### The problem
I would like you to print all the records below exactly as they are.

Saved entries
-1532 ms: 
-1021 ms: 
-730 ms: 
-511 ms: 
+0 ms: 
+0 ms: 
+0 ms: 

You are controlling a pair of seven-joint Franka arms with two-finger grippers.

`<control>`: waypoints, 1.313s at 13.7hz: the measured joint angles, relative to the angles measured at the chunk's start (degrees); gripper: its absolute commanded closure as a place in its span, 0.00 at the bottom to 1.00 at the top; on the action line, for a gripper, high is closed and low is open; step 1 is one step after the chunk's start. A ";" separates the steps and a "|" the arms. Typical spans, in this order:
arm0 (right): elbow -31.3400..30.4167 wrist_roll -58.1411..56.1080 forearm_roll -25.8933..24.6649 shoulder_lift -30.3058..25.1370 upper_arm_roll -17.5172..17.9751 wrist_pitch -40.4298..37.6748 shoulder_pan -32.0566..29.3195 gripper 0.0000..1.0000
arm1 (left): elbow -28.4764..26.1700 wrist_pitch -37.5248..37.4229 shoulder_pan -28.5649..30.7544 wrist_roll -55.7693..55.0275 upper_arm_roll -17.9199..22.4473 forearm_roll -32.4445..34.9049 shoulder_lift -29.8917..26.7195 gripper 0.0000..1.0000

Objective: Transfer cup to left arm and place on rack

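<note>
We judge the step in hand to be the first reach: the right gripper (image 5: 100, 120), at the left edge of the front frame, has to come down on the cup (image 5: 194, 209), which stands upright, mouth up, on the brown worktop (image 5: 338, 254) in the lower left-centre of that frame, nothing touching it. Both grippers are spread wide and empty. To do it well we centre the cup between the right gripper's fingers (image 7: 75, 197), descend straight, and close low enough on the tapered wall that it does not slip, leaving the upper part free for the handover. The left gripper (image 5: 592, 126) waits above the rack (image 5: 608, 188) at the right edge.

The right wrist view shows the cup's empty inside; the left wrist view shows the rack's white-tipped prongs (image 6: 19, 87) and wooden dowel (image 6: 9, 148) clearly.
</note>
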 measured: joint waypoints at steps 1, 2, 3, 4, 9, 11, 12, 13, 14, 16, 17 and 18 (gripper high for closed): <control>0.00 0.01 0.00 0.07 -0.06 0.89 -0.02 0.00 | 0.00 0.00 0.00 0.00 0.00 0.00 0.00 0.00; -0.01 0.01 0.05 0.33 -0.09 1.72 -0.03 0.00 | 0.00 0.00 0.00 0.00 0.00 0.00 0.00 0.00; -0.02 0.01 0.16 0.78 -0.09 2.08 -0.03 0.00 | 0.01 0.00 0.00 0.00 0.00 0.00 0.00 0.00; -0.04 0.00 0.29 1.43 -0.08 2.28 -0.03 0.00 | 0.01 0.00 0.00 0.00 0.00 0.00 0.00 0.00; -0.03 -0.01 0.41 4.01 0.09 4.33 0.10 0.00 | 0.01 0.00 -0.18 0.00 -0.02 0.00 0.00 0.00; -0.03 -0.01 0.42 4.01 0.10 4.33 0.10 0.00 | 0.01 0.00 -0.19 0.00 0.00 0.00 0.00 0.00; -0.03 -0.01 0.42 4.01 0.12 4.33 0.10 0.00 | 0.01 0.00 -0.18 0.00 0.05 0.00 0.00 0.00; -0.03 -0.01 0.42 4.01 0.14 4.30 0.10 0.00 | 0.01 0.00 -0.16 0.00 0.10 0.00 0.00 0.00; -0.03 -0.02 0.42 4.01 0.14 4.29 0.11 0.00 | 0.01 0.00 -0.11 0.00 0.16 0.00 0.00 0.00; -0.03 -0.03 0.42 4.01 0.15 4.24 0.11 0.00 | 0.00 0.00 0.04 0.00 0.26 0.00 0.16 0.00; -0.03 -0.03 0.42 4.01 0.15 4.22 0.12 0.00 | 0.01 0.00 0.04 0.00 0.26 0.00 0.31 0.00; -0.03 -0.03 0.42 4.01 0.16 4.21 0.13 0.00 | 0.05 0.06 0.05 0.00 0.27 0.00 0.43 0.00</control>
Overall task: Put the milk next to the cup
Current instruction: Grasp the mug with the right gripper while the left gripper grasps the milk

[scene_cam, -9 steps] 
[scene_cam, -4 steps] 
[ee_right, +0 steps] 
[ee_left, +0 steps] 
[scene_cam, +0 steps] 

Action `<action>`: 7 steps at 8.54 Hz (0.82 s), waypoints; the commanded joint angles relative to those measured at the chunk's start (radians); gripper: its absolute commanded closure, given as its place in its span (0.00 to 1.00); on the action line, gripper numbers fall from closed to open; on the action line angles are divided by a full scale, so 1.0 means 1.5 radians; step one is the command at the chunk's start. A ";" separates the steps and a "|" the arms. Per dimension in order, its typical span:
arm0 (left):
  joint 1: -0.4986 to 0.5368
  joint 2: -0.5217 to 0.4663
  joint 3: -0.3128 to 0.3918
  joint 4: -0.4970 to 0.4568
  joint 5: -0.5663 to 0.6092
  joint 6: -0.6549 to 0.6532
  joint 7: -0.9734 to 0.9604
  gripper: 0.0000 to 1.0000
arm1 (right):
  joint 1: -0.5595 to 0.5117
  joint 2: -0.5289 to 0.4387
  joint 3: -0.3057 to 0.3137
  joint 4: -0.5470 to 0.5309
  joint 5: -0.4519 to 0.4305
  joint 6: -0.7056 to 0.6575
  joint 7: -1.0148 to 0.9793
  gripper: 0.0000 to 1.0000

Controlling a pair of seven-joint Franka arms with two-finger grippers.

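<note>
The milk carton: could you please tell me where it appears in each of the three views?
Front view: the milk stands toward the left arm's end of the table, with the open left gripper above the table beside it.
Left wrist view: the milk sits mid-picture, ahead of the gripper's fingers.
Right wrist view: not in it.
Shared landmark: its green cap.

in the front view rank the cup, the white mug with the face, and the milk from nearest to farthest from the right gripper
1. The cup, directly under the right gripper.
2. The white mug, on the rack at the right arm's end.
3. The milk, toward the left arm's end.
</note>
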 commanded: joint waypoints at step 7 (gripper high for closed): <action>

### Task output
-1532 ms: 
-1021 ms: 
-730 ms: 
-511 ms: 
+0 ms: 
+0 ms: 
+0 ms: 

You are controlling a pair of seven-joint Franka arms with two-finger grippers.

`<control>`: waypoints, 1.313s at 13.7hz: the measured joint angles, relative to the angles measured at the chunk's start (degrees); gripper: its absolute commanded closure as a place in its span, 0.00 at the bottom to 1.00 at the top; on the action line, for a gripper, high is closed and low is open; step 1 is one step after the chunk's start. A ";" separates the steps and a "|" the arms. Typical spans, in this order:
arm0 (right): elbow -31.3400..30.4167 wrist_roll -58.1411..56.1080 forearm_roll -25.8933..24.6649 shoulder_lift -30.3058..25.1370 upper_arm_roll -17.5172..17.9751 wrist_pitch -40.4298..37.6748 shoulder_pan -32.0566..29.3195 gripper 0.0000..1.0000
arm1 (left): elbow -28.4764..26.1700 wrist_pitch -37.5248..37.4229 shoulder_pan -28.5649..30.7544 wrist_roll -55.7693..55.0275 upper_arm_roll -17.9199..22.4473 forearm_roll -32.4445..34.9049 shoulder_lift -29.8917..26.7195 gripper 0.0000..1.0000

Objective: Transfer cup to left arm and place on rack

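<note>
We judge the step in hand to be the first reach: the right gripper (image 5: 100, 120), at the left edge of the front frame, has to come down on the cup (image 5: 194, 209), which stands upright, mouth up, on the brown worktop (image 5: 338, 254) in the lower left-centre of that frame, nothing touching it. Both grippers are spread wide and empty. To do it well we centre the cup between the right gripper's fingers (image 7: 75, 197), descend straight, and close low enough on the tapered wall that it does not slip, leaving the upper part free for the handover. The left gripper (image 5: 592, 126) waits above the rack (image 5: 608, 188) at the right edge.

The right wrist view shows the cup's empty inside; the left wrist view shows the rack's white-tipped prongs (image 6: 19, 87) and wooden dowel (image 6: 9, 148) clearly.
</note>
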 measured: joint waypoints at steps 1, 2, 3, 4, 9, 11, 12, 13, 14, 16, 17 and 18 (gripper high for closed): <control>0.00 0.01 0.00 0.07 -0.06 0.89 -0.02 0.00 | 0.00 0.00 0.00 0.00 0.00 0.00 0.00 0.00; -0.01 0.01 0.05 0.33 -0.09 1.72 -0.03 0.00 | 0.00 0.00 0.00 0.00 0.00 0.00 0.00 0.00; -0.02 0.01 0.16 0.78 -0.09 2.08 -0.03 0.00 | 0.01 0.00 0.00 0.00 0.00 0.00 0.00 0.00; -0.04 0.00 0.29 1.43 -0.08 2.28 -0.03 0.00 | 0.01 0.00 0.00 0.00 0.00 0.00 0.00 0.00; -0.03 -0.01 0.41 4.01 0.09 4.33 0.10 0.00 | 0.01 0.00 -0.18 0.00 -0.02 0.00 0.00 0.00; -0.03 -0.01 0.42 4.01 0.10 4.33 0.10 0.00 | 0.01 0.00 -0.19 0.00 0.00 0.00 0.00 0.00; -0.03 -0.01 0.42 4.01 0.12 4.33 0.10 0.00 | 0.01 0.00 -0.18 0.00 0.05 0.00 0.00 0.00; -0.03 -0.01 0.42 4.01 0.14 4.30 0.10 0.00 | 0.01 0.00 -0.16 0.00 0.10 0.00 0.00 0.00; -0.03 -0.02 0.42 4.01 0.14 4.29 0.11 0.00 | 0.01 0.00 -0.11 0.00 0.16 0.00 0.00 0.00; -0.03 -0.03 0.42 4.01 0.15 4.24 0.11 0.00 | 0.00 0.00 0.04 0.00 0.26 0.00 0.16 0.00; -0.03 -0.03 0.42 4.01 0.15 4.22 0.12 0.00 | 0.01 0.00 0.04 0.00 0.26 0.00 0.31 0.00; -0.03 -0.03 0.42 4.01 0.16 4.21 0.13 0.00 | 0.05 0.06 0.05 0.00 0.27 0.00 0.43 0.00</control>
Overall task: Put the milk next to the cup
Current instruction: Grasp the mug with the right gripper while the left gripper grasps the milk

[scene_cam, -9 steps] 
[scene_cam, -4 steps] 
[ee_right, +0 steps] 
[ee_left, +0 steps] 
[scene_cam, +0 steps] 

Action `<action>`: 7 steps at 8.54 Hz (0.82 s), waypoints; the commanded joint angles relative to those measured at the chunk's start (radians); gripper: its absolute commanded closure, given as its place in its span (0.00 to 1.00); on the action line, gripper numbers fall from closed to open; on the action line angles are divided by a full scale, so 1.0 means 1.5 radians; step one is the command at the chunk's start. A ";" separates the steps and a "|" the arms. Per dimension in order, its typical span:
arm0 (left):
  joint 1: -0.4986 to 0.5368
  joint 2: -0.5217 to 0.4663
  joint 3: -0.3128 to 0.3918
  joint 4: -0.4970 to 0.4568
  joint 5: -0.5663 to 0.6092
  joint 6: -0.6549 to 0.6532
  joint 7: -0.9734 to 0.9604
  gripper: 0.0000 to 1.0000
arm1 (right):
  joint 1: -0.5595 to 0.5117
  joint 2: -0.5289 to 0.4387
  joint 3: -0.3057 to 0.3137
  joint 4: -0.5470 to 0.5309
  joint 5: -0.4519 to 0.4305
  joint 6: -0.7056 to 0.6575
  joint 7: -1.0148 to 0.9793
  gripper: 0.0000 to 1.0000

Controlling a pair of seven-joint Franka arms with two-finger grippers.

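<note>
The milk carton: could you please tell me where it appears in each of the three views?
Front view: the milk stands toward the left arm's end of the table, with the open left gripper above the table beside it.
Left wrist view: the milk sits mid-picture, ahead of the gripper's fingers.
Right wrist view: not in it.
Shared landmark: its green cap.

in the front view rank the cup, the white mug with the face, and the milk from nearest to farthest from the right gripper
1. The cup, directly under the right gripper.
2. The white mug, on the rack at the right arm's end.
3. The milk, toward the left arm's end.
</note>
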 commanded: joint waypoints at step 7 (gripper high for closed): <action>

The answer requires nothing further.